Maeve is psychological therapist with foundational training in Person-Centred/Humanistic, Gestalt, Transactional Analysis, and Cognitive-Behavioural approaches. She believes in using a mixture of psychotherapeutic approaches to help produce successful outcomes for children and young people who have experienced adverse/traumatic life events and other difficulties in their life.
Maeve has worked with children and young people, aged between kindergarten and early adulthood, beginning in 2008 as a Community Music Practitioner, when she worked with children and young people assessed as not ‘fitting’ in with the fixed school system. Maeve is a musician herself and uses music and song writing as a therapeutic tool, having led, and delivered one to one and group-based activity around music, song writing, noise making and conversation about how music makes you feel, to children as young as 4 years old. She created and contributed to 8 years of Community Music and Mental Health Outreach for children and young people after establishing a music school in Glasgow.
Maeve’s experiences have led to her working with children and young people with neurodiverse, behavioural, and complex learning needs where she uses mixed methods including creative exploration, play and different therapeutic approaches to engage with young clients to ensure that they feel heard and able to communicate their internal world.
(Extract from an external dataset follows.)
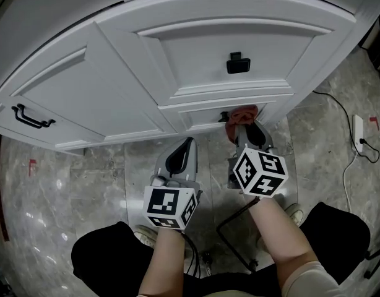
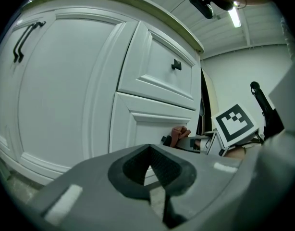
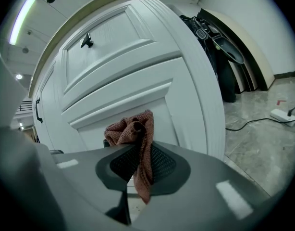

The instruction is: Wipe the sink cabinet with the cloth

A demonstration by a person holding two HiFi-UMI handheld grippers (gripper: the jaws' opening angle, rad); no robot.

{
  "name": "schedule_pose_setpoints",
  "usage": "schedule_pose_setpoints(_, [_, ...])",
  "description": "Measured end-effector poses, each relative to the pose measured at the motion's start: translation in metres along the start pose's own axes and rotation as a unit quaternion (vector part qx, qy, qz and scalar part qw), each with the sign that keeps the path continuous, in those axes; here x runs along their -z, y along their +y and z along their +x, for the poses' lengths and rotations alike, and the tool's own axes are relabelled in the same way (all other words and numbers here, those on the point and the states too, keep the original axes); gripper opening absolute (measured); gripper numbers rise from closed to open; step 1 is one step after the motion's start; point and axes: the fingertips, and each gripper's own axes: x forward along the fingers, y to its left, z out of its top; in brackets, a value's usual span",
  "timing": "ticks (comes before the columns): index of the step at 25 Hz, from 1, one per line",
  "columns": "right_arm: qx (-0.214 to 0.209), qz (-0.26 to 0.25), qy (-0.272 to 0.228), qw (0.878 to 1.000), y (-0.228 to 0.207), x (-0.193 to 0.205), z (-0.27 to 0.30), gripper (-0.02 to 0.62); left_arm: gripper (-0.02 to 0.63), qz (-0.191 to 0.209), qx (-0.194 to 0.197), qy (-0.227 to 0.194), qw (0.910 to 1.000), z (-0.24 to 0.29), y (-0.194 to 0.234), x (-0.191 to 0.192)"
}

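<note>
The white curved sink cabinet (image 1: 196, 54) fills the top of the head view. My right gripper (image 1: 242, 129) is shut on a red-brown cloth (image 1: 242, 113), holding it against the small lower panel under the drawer with the black knob (image 1: 237, 63). In the right gripper view the cloth (image 3: 133, 128) bunches above the jaws of the right gripper (image 3: 138, 148) and a strip hangs down between them. My left gripper (image 1: 181, 156) hovers lower left, short of the cabinet, with its tips together on nothing. The left gripper view shows the left gripper (image 2: 149, 148), the cabinet (image 2: 66, 95) and the cloth (image 2: 178, 133).
A black bar handle (image 1: 30, 117) sits on the left door. A white power strip (image 1: 359, 133) with its cable lies on the marble floor at the right. Dark flat objects (image 3: 219, 42) lean against the wall beside the cabinet. The person's knees in black (image 1: 103, 252) frame the bottom.
</note>
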Motion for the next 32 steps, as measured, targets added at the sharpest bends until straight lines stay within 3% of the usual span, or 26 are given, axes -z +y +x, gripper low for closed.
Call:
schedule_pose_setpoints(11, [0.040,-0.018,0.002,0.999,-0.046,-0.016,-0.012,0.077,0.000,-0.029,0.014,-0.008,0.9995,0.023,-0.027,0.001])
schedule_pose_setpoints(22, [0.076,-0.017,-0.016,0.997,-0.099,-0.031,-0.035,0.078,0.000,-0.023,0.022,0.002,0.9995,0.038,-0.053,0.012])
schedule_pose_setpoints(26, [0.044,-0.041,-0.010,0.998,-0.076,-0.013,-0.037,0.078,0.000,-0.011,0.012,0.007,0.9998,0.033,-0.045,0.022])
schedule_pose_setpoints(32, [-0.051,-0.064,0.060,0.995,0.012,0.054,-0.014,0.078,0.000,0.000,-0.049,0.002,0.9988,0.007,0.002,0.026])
Maeve has a particular interest in working with adolescents, bullying, isolation during adolescence, developmental trauma, youth suicide, and ADHD presentations. She also has an interest in children affected by grief, youth suicide and has previously established and delivered a bereavement group for families affected by suicide.
Maeve is a unique practitioner and trainer, and we are so pleased and honoured that she will be designing Epione training courses for children and young people using all her experiences and varying therapeutic approaches, to create the optimal learning experience. As a result, she believes it is important to learn what each child or young person may need by using play, by listening to what a child or young person ‘doesn’t say’ or understanding what they trying to communicate when they’re using creative expression for example through drumming, music, or painting, all of which can help with bilateral stimulation promoting emotional regulation.
Maeve is also starting a PhD in digital health technology in February 2023.